According to NVIDIA, Samsung earlier this week filed a lawsuit against both it and Velocity Micro, a small Virginia-based NVIDIA customer.
A "predictable tactic"
That's not to say NVIDIA was shocked. Samsung's aggression comes in response to NVIDIA's own patent lawsuits -- its first in 21 years, by the way -- which were filed against both the South Korean conglomerate and chipmaker Qualcomm (NASDAQ:QCOM) just over two months ago.
"[W]e fully expected that we would be sued in response," NVIDIA Executive Vice President David Shannon stated in the blog post. "It's a predictable tactic."
The stakes are unquestionably high for Samsung and Qualcomm. In addition to requesting financial damages, NVIDIA also asked the U.S. International Trade Commission to block imports of all Samsung Galaxy devices containing the infringing technology. That list reads like a who's who of Samsung's most popular devices, including the Galaxy S4 and S5, Note 3, Tab S, Note Pro, Tab 2, and even the new Galaxy Note Edge and Note 4. Early last month, NVIDIA said the ITC had voted to open an investigation into whether those products should be blocked -- an encouraging step in the right direction for NVIDIA stockholders.
At issue now, however, are eight Samsung's patents, six of which it claims NVIDIA has violated. Velocity Micro, for its part, has allegedly violated all eight.
In addition, Samsung filed a false advertising claim in response to NVIDIA's assertion that its SHIELD tablet has the "the world's fastest mobile processor." That processor, of course, is NVIDIA's Tegra K1 superchip, which has surprised even benchmark experts given its PC-class performance and console-class gaming abilities.
NVIDIA said "Samsung alleges that its Exynos 5433 processor [in the Galaxy Note 4] is faster on a couple benchmarks."
So should NVIDIA stock investors be worried?
First, it would be silly to completely ignore the possibility that Samsung's case might have at least some merit. I'm no patent expert, but you can bet NVIDIA is taking its new defendant status seriously.
At the same time, however, while NVIDIA isn't ready to publicly respond to Samsung's patent violation claims just yet, Shannon insisted the company could not "hold back on [the] false contention that Samsung's Galaxy Note 4 outperforms the SHIELD tablet."
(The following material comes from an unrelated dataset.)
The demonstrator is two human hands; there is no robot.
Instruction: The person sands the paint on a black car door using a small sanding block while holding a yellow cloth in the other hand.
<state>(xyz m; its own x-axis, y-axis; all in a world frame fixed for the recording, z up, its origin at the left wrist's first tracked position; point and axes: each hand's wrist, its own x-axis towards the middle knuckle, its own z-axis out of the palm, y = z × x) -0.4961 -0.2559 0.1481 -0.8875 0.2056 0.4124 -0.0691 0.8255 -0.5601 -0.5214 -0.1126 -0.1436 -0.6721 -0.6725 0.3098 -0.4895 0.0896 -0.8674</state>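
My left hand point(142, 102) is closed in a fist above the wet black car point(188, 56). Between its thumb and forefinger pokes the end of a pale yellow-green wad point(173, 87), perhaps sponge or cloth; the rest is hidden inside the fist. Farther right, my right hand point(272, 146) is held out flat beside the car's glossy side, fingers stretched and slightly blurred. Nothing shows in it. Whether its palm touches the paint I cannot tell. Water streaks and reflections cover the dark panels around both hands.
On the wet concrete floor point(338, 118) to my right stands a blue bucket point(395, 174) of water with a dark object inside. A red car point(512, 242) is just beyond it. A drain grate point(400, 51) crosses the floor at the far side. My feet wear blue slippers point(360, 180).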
To support its argument, NVIDIA offered the following slide showing 21 benchmarks run on both devices in their respective standard "out of the box" configurations. In 18 of those tests, NVIDIA's K1-powered SHIELD tablet comes out on top, and often by a stunningly wide margin:
What's more, Shannon lamented Samsung's decision to go after smaller fare:
It's unfortunate that Samsung sued Velocity. This isn't Velocity's fight. But Samsung is just trying to keep its lawsuit in Virginia, which has a faster time to trial than most jurisdictions in the United States. It can be a dangerous strategy for one of the largest companies on the planet to decide to sue one of the smallest companies in all of Virginia.
But Samsung's new lawsuit still doesn't change NVIDIA's claims. And even though NVIDIA is technically 15 times smaller than Samsung in terms of market capitalization as of this writing ($10.6 billion compared to $162 billion, respectively), it does have the financial resources to back up those claims. For the quarter ended Oct. 26, 2014, NVIDIA's balance sheet boasted over $4.2 billion in cash and equivalents, with roughly $1.4 billion in long-term debt.
Finally, while this is NVIDIA's first-ever patent lawsuit, the company already knows a thing or two about licensing intellectual property. NVIDIA previously licensed a custom GPU core to Sony, for example, for its PlayStation 3 console. Meanwhile, $163 billion chip juggernaut Intel has paid NVIDIA $250 million per year since 2011 under a six-year, $1.5 billion agreement to license the smaller company's visual computing patents.
Even so, NVIDIA stock investors would still be wise to keep a close eye on how these cases progress. One way or the other, billions of dollars could hang in the balance.